• Your goal
Write the data below out exactly as it stands. Do not include the pictures.

• Data excerpt
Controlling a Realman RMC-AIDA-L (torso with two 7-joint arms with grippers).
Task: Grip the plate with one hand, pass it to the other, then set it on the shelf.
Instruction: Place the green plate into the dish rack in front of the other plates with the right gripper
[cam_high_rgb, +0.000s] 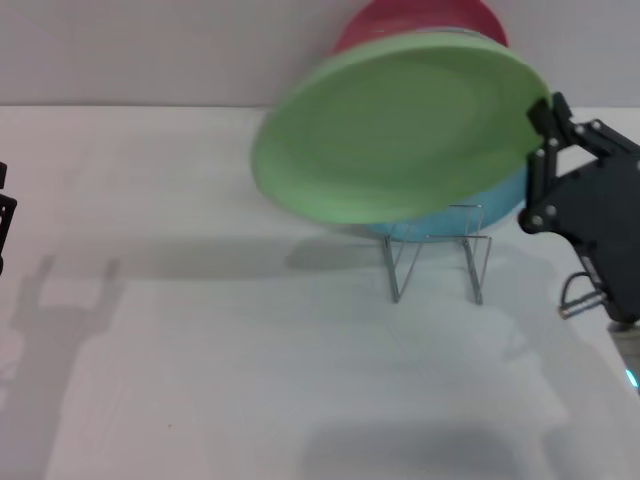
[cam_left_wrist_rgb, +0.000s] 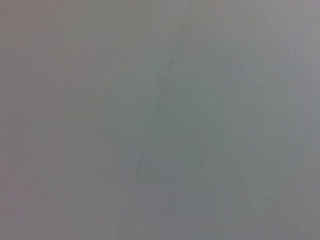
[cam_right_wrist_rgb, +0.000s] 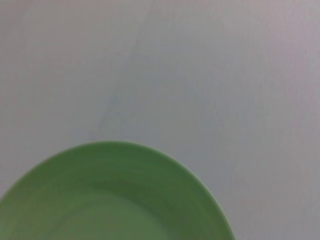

• Solution
Controlling a Realman RMC-AIDA-L (torso with two 7-joint arms with grippers).
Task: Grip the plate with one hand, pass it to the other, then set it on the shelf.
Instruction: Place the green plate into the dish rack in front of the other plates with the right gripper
[cam_high_rgb, +0.000s] 
[cam_left_wrist_rgb, +0.000s] 
[cam_right_wrist_rgb, +0.000s] 

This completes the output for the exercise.